Benny's room is a menagerie of stuffed animals: dragons, bears, birds, squirrels, fuzzy and sweet, many of them comical. There are dozens. His parents and Lucy stay outside the doorway while I walk in and pause in the middle of the room, looking around, letting the surroundings speak to me. Taped to the walls are bright pictures done in Magic Marker, again of animals, and they show imagination and a great deal of talent. Benny was an artist. Mr. White tells me from the doorway that Benny loved to take his sketchpad outside and draw trees, birds, whatever he saw. He was always drawing pictures to give people for presents, too. Mr. White talks on while his wife cries silently, tears rolling down her face.

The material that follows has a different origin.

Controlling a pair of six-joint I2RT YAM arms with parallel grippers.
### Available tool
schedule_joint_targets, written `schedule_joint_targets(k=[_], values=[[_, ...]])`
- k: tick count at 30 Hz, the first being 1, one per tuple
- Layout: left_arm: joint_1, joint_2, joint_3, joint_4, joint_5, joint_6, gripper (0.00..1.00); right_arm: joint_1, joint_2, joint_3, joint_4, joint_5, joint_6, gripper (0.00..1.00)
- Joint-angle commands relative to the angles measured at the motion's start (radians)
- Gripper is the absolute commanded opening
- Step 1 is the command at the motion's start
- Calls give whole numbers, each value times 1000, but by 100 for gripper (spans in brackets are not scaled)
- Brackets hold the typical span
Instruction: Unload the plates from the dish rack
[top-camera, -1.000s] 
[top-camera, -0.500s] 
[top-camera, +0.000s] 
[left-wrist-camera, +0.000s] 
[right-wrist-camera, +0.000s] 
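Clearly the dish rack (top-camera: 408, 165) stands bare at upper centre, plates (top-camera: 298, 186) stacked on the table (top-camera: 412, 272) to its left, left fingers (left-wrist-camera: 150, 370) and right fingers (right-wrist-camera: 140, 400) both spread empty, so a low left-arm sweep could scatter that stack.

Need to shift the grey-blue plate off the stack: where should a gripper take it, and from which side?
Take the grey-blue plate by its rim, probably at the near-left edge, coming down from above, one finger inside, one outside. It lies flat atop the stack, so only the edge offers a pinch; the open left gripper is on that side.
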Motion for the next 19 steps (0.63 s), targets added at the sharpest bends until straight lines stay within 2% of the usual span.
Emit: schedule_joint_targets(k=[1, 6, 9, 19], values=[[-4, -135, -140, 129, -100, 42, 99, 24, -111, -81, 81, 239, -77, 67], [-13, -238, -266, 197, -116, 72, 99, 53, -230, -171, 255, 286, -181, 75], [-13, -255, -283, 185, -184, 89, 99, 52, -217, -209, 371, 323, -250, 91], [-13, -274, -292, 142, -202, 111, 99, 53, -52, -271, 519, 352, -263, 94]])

I am looking at a drawing on the wall to the right of the dresser. The colorful, imaginative picture depicts a man in a small boat. He wears a wide-brim hat and is fishing, his rod bent as if he might just be having some luck. Benny has drawn a bright sun and a few clouds, and in the background, on the shore, is a square building with lots of windows and doors. "Is this the creek behind your farm?" I inquire.